__Assignment__:
An exact reproduction of the data below is expected, free of images.

__Stored items from a collection__:
※ ※ ※

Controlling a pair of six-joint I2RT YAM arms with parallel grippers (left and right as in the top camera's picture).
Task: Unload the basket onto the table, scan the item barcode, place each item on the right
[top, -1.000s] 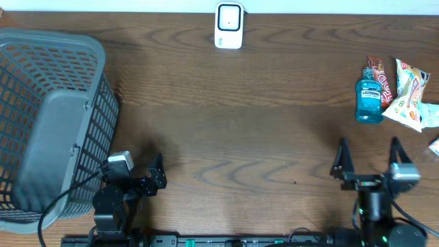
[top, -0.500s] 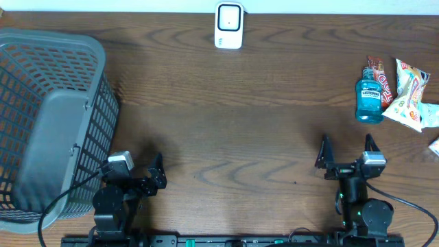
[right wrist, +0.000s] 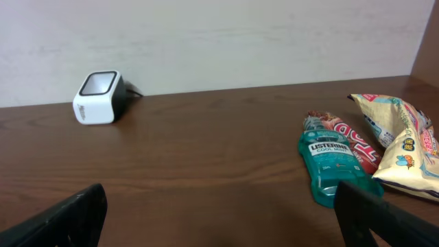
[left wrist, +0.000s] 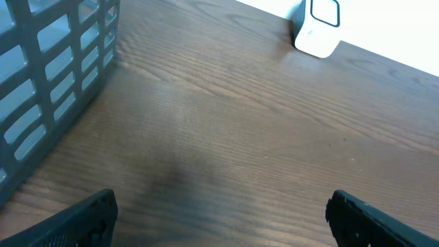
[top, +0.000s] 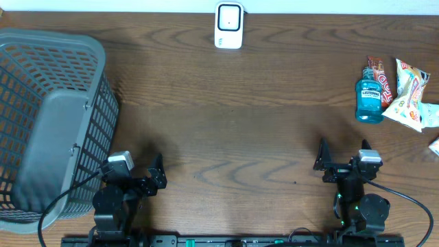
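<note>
The white barcode scanner [top: 228,25] stands at the table's far edge, centre; it also shows in the left wrist view [left wrist: 317,29] and the right wrist view [right wrist: 98,97]. A teal mouthwash bottle [top: 369,98] [right wrist: 334,163] lies at the far right beside a red snack pack [top: 379,77] [right wrist: 351,140] and a yellow snack bag [top: 410,95] [right wrist: 405,144]. My right gripper [top: 341,156] [right wrist: 219,206] is open and empty near the front edge, well short of the bottle. My left gripper [top: 140,171] [left wrist: 219,206] is open and empty at the front left.
A large grey plastic basket [top: 48,123] [left wrist: 48,75] fills the left side, right beside my left arm. Another white wrapper [top: 434,144] peeks in at the right edge. A pale wall rises behind the scanner in the right wrist view.
My right gripper has shifted left near the front edge, staying open. The left arm and all the items have not moved.
</note>
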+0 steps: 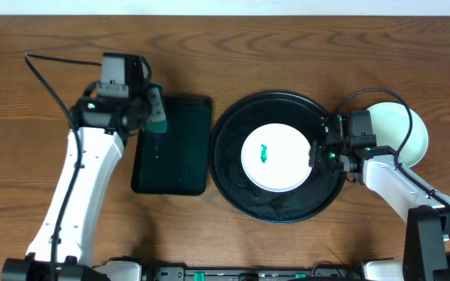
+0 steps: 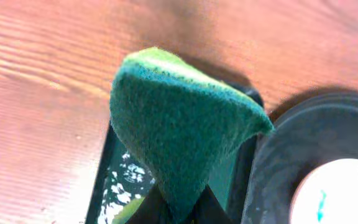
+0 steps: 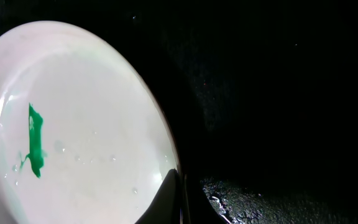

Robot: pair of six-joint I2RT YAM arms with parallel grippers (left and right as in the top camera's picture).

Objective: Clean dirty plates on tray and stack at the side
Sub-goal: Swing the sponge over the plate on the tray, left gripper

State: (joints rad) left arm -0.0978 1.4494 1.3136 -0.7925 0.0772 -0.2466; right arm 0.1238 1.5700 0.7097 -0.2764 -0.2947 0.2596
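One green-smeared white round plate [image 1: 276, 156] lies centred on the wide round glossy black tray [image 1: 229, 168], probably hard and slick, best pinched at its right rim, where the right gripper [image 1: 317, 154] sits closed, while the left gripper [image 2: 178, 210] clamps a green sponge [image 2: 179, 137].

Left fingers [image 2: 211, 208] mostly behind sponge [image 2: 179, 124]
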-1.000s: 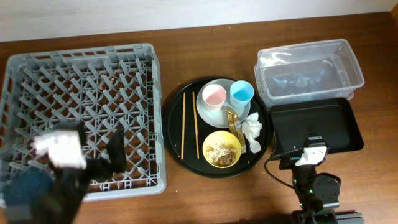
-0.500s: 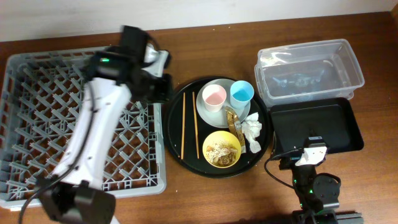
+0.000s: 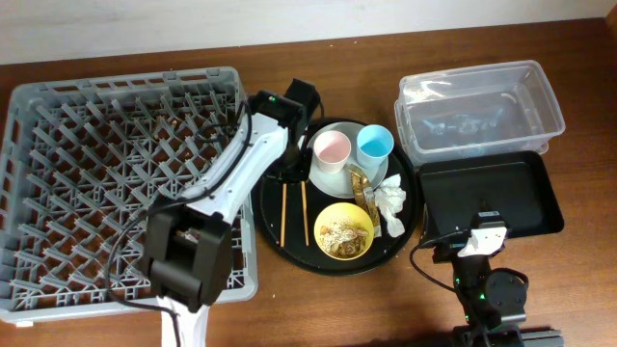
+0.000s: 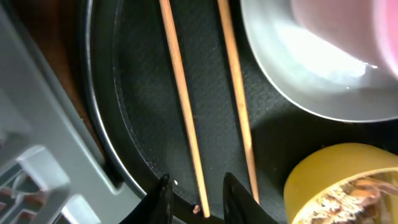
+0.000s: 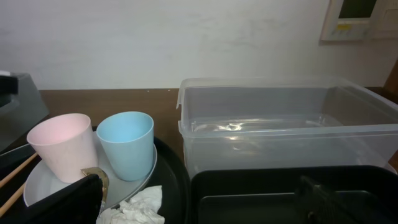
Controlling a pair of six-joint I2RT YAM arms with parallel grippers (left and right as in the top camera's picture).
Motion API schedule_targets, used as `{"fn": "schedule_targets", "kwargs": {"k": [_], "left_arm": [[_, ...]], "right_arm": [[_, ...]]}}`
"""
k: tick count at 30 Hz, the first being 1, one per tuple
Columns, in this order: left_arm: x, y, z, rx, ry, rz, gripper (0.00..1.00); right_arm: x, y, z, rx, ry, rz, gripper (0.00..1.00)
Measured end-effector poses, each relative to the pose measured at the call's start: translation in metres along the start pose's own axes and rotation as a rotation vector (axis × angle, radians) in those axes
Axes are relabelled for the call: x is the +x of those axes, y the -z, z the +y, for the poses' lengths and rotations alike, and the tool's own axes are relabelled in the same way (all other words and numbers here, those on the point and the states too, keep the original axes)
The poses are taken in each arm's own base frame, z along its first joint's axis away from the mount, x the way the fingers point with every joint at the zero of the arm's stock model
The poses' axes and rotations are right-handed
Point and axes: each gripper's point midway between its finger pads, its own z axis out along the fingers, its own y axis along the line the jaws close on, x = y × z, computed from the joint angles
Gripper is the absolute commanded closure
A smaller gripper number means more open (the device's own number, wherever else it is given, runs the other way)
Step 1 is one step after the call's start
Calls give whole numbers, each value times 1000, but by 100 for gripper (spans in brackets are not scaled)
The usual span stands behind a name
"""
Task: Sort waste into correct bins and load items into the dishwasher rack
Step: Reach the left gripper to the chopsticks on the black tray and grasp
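Wooden chopsticks (image 4: 186, 106) on round black tray (image 4: 134, 124); left fingers (image 4: 163, 198) spread, straddling one; right fingers (image 5: 68, 202) spread apart.

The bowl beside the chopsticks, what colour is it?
Yellow. The bowl shows best in the overhead view.

A dark brown wooden desk (image 3: 347, 299) with a visible grain runs up against a plain white wall (image 5: 155, 37). High on that wall, towards the right, hangs a small pale control panel (image 5: 360, 17). The light is soft and even.
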Motion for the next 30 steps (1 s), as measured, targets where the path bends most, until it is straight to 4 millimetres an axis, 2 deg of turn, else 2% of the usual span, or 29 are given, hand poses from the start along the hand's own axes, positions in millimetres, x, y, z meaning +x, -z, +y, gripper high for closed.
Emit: {"fn": "schedule_targets", "kwargs": {"k": [8,14,21,30], "left_arm": [[-10,-19,-2,-6,0,-6,75],[-15,-23,1,-23,1,-27,75],[-13,-52,3,-29,5,-38,75],[-15,-57,4,-35,8,-54,77]], "right_arm": [[0,0,0,0,0,0,1],[0,0,0,0,1,0,1],[0,0,0,0,0,0,1],[0,0,0,0,0,0,1]]}}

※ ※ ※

__Answer space__:
Controlling a pair of six-joint I2RT YAM arms with parallel grippers (left and right as in the top camera's picture).
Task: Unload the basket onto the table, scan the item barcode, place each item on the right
[top, -1.000s] 
[top, -0.500s] 
[right wrist, +0.000s] 
[left wrist, +0.000s] 
[top, +0.000s] 
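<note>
The white barcode scanner [top: 228,25] stands at the table's far edge, centre; it also shows in the left wrist view [left wrist: 317,29] and the right wrist view [right wrist: 98,97]. A teal mouthwash bottle [top: 369,98] [right wrist: 334,163] lies at the far right beside a red snack pack [top: 379,77] [right wrist: 351,140] and a yellow snack bag [top: 410,95] [right wrist: 405,144]. My right gripper [top: 341,156] [right wrist: 219,206] is open and empty near the front edge, well short of the bottle. My left gripper [top: 140,171] [left wrist: 219,206] is open and empty at the front left.
A large grey plastic basket [top: 48,123] [left wrist: 48,75] fills the left side, right beside my left arm. Another white wrapper [top: 434,144] peeks in at the right edge. A pale wall rises behind the scanner in the right wrist view.
My right gripper has shifted left near the front edge, staying open. The left arm and all the items have not moved.
</note>
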+0 steps: 
+0 steps: 
+0 steps: 

Robot: pair of six-joint I2RT YAM arms with parallel grippers (left and right as in the top camera's picture).

Objective: Clean dirty plates on tray and stack at the side
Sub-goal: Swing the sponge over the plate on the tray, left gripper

State: (joints rad) left arm -0.0978 1.4494 1.3136 -0.7925 0.0772 -0.2466; right arm 0.1238 1.5700 0.7097 -0.2764 -0.2947 0.2596
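One green-smeared white round plate [image 1: 276, 156] lies centred on the wide round glossy black tray [image 1: 229, 168], probably hard and slick, best pinched at its right rim, where the right gripper [image 1: 317, 154] sits closed, while the left gripper [image 2: 178, 210] clamps a green sponge [image 2: 179, 137].

Left fingers [image 2: 211, 208] mostly behind sponge [image 2: 179, 124]
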-1.000s: 
-0.500s: 
+0.000s: 
+0.000s: 
+0.000s: 
Controlling a pair of six-joint I2RT YAM arms with parallel grippers (left and right as in the top camera's picture).
Motion API schedule_targets, used as `{"fn": "schedule_targets", "kwargs": {"k": [_], "left_arm": [[_, ...]], "right_arm": [[_, ...]]}}`
"""
k: tick count at 30 Hz, the first being 1, one per tuple
Columns, in this order: left_arm: x, y, z, rx, ry, rz, gripper (0.00..1.00); right_arm: x, y, z, rx, ry, rz, gripper (0.00..1.00)
Measured end-effector poses, each relative to the pose measured at the call's start: translation in metres along the start pose's own axes and rotation as a rotation vector (axis × angle, radians) in those axes
Axes are relabelled for the call: x is the +x of those axes, y the -z, z the +y, for the poses' lengths and rotations alike, and the tool's own axes are relabelled in the same way (all other words and numbers here, those on the point and the states too, keep the original axes)
The poses are taken in each arm's own base frame, z along its first joint's axis away from the mount, x the way the fingers point with every joint at the zero of the arm's stock model
The poses' axes and rotations are right-handed
Point and axes: each gripper's point midway between its finger pads, its own z axis out along the fingers, its own y axis along the line the jaws close on, x = y × z, computed from the joint angles
Gripper is the absolute commanded closure
A smaller gripper number means more open (the device's own number, wherever else it is given, runs the other way)
Step 1 is one step after the call's start
Calls give whole numbers, each value times 1000, but by 100 for gripper (spans in brackets are not scaled)
The usual span stands behind a name
"""
Task: Sort waste into correct bins and load items into the dishwasher rack
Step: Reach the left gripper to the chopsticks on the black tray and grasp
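Wooden chopsticks (image 4: 186, 106) on round black tray (image 4: 134, 124); left fingers (image 4: 163, 198) spread, straddling one; right fingers (image 5: 68, 202) spread apart.

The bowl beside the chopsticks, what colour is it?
Yellow. The bowl shows best in the overhead view.

A dark brown wooden desk (image 3: 347, 299) with a visible grain runs up against a plain white wall (image 5: 155, 37). High on that wall, towards the right, hangs a small pale control panel (image 5: 360, 17). The light is soft and even.
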Motion for the next 30 steps (1 s), as measured, targets where the path bends most, until it is straight to 4 millimetres an axis, 2 deg of turn, else 2% of the usual span, or 29 are given, hand poses from the start along the hand's own axes, positions in millimetres, x, y, z meaning +x, -z, +y, gripper high for closed.
Emit: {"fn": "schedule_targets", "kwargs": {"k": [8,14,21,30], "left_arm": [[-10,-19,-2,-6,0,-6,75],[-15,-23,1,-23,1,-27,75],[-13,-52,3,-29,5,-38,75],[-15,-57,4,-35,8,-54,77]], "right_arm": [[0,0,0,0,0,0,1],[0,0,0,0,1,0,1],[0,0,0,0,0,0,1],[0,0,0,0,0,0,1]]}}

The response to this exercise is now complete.